Wie die Verfassung des neuen Reiches ausgefallen sein würde, wenn es zustande gekommen wäre, ist schwer zu sagen; wir erfahren nur, daß jener Sabinus, der Urenkel der Kebse Caesars, sich auch Caesar nannte und in dieser Eigenschaft sich von den Sequanern schlagen ließ, Classicus dagegen, dem solche Aszendenz nicht zu Gebote stand, die Abzeichen der römischen Magistratur anlegte, also wohl den republikanischen Prokonsul spielte. Dazu paßt eine Münze, die von Classicus oder seinen Anhängern geschlagen sein muß, welche den Kopf der Gallia zeigt, wie die Münzen der römischen Republik den der Roma, und daneben das Legionssymbol mit der recht verwegenen Umschrift der “Treue” (fides).

Zunächst am Rhein freilich hatten die Reichsmänner in Gemeinschaft mit den insurgierten Germanen freie Hand. Die Reste der beiden Legionen, die in Vetera kapituliert hatten, wurden gegen die Kapitulation und gegen Civilis’ Willen niedergemacht, die beiden von Novaesium und Bonna nach Trier geschickt, die sämtlichen römischen Rheinlager, große und kleine, mit Ausnahme von Mogontiacum niedergebrannt.

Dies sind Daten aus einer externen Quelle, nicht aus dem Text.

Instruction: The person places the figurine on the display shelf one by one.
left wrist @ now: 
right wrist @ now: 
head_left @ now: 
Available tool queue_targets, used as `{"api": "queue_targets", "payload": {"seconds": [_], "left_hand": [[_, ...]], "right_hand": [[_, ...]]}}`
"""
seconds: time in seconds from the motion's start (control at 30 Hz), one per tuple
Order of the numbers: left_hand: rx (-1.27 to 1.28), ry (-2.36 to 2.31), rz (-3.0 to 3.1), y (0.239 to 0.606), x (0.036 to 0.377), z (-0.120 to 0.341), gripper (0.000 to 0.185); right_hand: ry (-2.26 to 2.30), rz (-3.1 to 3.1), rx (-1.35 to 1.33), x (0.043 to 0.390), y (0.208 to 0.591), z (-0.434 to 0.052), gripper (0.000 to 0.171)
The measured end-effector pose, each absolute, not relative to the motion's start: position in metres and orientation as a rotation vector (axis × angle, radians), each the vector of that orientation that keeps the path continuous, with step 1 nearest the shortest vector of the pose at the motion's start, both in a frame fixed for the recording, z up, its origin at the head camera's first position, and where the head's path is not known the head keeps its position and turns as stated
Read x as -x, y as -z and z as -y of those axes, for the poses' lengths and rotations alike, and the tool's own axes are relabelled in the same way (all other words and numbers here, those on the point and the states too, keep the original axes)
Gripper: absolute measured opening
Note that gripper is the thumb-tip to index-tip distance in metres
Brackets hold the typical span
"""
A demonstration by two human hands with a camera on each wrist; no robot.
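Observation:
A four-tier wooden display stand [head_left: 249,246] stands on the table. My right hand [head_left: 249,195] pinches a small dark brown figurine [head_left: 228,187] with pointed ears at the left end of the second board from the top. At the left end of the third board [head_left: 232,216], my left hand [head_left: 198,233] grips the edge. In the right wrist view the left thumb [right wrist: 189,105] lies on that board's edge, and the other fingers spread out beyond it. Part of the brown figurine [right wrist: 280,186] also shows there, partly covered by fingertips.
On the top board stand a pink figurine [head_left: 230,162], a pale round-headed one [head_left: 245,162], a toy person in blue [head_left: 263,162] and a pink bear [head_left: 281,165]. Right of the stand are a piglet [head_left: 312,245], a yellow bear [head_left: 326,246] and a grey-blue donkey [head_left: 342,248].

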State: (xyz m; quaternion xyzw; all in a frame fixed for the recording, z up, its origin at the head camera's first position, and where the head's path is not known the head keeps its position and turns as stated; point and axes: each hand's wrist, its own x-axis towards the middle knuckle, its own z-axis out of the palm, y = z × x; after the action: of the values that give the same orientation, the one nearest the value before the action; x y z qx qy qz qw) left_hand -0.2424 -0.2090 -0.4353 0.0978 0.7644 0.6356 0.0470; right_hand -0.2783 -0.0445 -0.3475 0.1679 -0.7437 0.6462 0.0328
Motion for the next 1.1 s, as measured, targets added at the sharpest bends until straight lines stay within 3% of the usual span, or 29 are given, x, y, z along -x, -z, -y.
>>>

In der schlimmsten Lage fanden sich die Agrippinenser. Die Reichsmänner hatten sich allerdings darauf beschränkt, von ihnen den Treueid zu fordern; aber ihnen vergaßen es die Germanen nicht, daß sie eigentlich die Ubier waren. Eine Botschaft der Tencterer vom rechten Rheinufer - es war dies einer der Stämme, deren alte Heimat die Römer ödegelegt hatten und als Viehtrift benutzten, und die infolgedessen sich andere Wohnsitze hatten suchen müssen - forderte die Schleifung dieses Hauptsitzes der germanischen Apostaten und die Hinrichtung aller ihrer Bürger römischer Herkunft. Dies wäre auch wohl beschlossen worden, wenn nicht sowohl Civilis, der ihnen persönlich verpflichtet war, wie auch die germanische Prophetin, Veleda im Bructerergau, welche diesen Sieg vorhergesagt hatte und deren Autorität das ganze Insurgentenheer anerkannte, ihr Fürwort eingelegt hätten.